- [DIRECTIONS] Return all of the material, keeping each line exactly as it is.

- [DATA EXCERPT]
/---

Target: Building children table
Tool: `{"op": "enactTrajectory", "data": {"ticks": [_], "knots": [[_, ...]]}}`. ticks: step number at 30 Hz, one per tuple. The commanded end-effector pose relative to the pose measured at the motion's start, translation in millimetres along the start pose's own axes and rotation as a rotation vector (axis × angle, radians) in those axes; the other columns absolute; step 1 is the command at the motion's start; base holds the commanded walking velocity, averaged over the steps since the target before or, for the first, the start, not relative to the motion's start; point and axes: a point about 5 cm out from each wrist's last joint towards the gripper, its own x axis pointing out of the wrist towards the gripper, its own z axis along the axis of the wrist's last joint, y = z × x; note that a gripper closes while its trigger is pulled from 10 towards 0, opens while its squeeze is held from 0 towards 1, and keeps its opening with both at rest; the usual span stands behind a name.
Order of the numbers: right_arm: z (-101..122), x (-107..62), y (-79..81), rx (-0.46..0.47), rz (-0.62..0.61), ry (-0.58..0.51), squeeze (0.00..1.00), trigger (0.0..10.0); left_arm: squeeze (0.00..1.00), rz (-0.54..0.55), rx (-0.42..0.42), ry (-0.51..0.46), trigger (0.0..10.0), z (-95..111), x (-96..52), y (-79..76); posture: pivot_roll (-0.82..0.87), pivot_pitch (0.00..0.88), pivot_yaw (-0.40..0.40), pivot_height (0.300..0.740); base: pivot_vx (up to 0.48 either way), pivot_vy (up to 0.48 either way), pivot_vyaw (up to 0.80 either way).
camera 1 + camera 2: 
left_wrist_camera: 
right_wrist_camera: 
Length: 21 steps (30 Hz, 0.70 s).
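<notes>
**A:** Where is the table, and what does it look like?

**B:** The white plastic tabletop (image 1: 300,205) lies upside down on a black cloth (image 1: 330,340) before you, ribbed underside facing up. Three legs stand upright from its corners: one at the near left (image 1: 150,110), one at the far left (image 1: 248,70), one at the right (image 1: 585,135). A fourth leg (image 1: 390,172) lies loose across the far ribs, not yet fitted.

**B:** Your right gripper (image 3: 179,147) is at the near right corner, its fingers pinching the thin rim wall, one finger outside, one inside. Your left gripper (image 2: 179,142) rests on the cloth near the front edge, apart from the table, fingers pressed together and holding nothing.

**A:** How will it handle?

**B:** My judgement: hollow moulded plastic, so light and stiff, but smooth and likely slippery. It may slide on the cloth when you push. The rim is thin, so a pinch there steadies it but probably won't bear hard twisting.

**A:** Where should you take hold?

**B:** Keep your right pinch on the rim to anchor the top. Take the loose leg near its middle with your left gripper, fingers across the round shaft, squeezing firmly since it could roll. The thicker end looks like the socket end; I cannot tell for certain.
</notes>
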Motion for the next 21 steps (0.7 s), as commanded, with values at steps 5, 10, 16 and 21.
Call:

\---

- [WRITTEN RESPONSE]
Target: Building children table
Tool: `{"op": "enactTrajectory", "data": {"ticks": [_], "knots": [[_, ...]]}}`. ticks: step number at 30 Hz, one per tuple. The commanded end-effector pose relative to the pose measured at the motion's start, translation in millimetres along the start pose's own axes and rotation as a rotation vector (axis × angle, radians) in those axes; the other columns absolute; step 1 is the command at the motion's start; base holds the commanded walking velocity, averaged over the steps since the target before or, for the first, the start, not relative to the motion's start; point and axes: a point about 5 cm out from each wrist's last joint towards the gripper, its own x axis pointing out of the wrist towards the gripper, its own z axis along the axis of the wrist's last joint, y = z × x; note that a gripper closes while its trigger is pulled from 10 towards 0, opens while its squeeze is held from 0 towards 1, and keeps its opening with both at rest; the usual span stands behind a name.
Order of the numbers: right_arm: z (-101..122), x (-107..62), y (-79..81), rx (-0.46..0.47), rz (-0.62..0.61), ry (-0.58..0.51), squeeze (0.00..1.00), trigger (0.0..10.0); left_arm: squeeze (0.00..1.00), rz (-0.54..0.55), rx (-0.42..0.42), ry (-0.51..0.46), trigger (0.0..10.0), z (-95..111), x (-96..52), y (-79..76); posture: pivot_roll (-0.82..0.87), pivot_pitch (0.00..0.88), pivot_yaw (-0.40..0.40), pivot_height (0.300..0.740); base: pivot_vx (up to 0.48 either way), pivot_vy (up to 0.48 either way), pivot_vyaw (up to 0.80 either way).
camera 1 + camera 2: 
left_wrist_camera: 
right_wrist_camera: 
Length: 21 steps (30 Hz, 0.70 s).
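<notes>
**A:** Where is the table, and what does it look like?

**B:** The white plastic tabletop (image 1: 300,205) lies upside down on a black cloth (image 1: 330,340) before you, ribbed underside facing up. Three legs stand upright from its corners: one at the near left (image 1: 150,110), one at the far left (image 1: 248,70), one at the right (image 1: 585,135). A fourth leg (image 1: 390,172) lies loose across the far ribs, not yet fitted.

**B:** Your right gripper (image 3: 179,147) is at the near right corner, its fingers pinching the thin rim wall, one finger outside, one inside. Your left gripper (image 2: 179,142) rests on the cloth near the front edge, apart from the table, fingers pressed together and holding nothing.

**A:** How will it handle?

**B:** My judgement: hollow moulded plastic, so light and stiff, but smooth and likely slippery. It may slide on the cloth when you push. The rim is thin, so a pinch there steadies it but probably won't bear hard twisting.

**A:** Where should you take hold?

**B:** Keep your right pinch on the rim to anchor the top. Take the loose leg near its middle with your left gripper, fingers across the round shaft, squeezing firmly since it could roll. The thicker end looks like the socket end; I cannot tell for certain.
</notes>
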Motion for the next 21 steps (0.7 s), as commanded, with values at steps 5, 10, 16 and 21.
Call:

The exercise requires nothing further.